## REQUIRED ACTION
Print all of the data exactly, with no line missing.

## SOURCE DATA
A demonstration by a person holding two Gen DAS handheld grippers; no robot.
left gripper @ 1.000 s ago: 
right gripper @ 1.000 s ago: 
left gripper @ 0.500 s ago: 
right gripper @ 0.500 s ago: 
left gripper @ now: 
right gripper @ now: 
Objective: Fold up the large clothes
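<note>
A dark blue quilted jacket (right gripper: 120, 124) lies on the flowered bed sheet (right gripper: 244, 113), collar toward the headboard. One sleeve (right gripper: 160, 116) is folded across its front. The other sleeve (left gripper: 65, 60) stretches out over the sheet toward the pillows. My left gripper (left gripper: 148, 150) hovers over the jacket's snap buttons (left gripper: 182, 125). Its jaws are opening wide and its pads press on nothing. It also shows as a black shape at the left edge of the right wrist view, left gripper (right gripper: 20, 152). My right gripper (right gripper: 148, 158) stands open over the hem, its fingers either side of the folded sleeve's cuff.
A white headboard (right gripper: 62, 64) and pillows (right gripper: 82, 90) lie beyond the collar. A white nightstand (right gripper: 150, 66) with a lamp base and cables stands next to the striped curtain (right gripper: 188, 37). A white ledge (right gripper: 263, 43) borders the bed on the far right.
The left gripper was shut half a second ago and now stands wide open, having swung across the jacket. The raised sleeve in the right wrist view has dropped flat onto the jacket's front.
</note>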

## SOLUTION FOR THIS TASK
A demonstration by a person holding two Gen DAS handheld grippers; no robot.
left gripper @ 1.000 s ago: 
right gripper @ 1.000 s ago: 
left gripper @ 0.500 s ago: 
right gripper @ 0.500 s ago: 
left gripper @ now: 
right gripper @ now: 
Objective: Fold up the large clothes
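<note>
A dark blue quilted jacket (right gripper: 120, 124) lies on the flowered bed sheet (right gripper: 244, 113), collar toward the headboard. One sleeve (right gripper: 160, 116) is folded across its front. The other sleeve (left gripper: 65, 60) stretches out over the sheet toward the pillows. My left gripper (left gripper: 148, 150) hovers over the jacket's snap buttons (left gripper: 182, 125). Its jaws are opening wide and its pads press on nothing. It also shows as a black shape at the left edge of the right wrist view, left gripper (right gripper: 20, 152). My right gripper (right gripper: 148, 158) stands open over the hem, its fingers either side of the folded sleeve's cuff.
A white headboard (right gripper: 62, 64) and pillows (right gripper: 82, 90) lie beyond the collar. A white nightstand (right gripper: 150, 66) with a lamp base and cables stands next to the striped curtain (right gripper: 188, 37). A white ledge (right gripper: 263, 43) borders the bed on the far right.
The left gripper was shut half a second ago and now stands wide open, having swung across the jacket. The raised sleeve in the right wrist view has dropped flat onto the jacket's front.
</note>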

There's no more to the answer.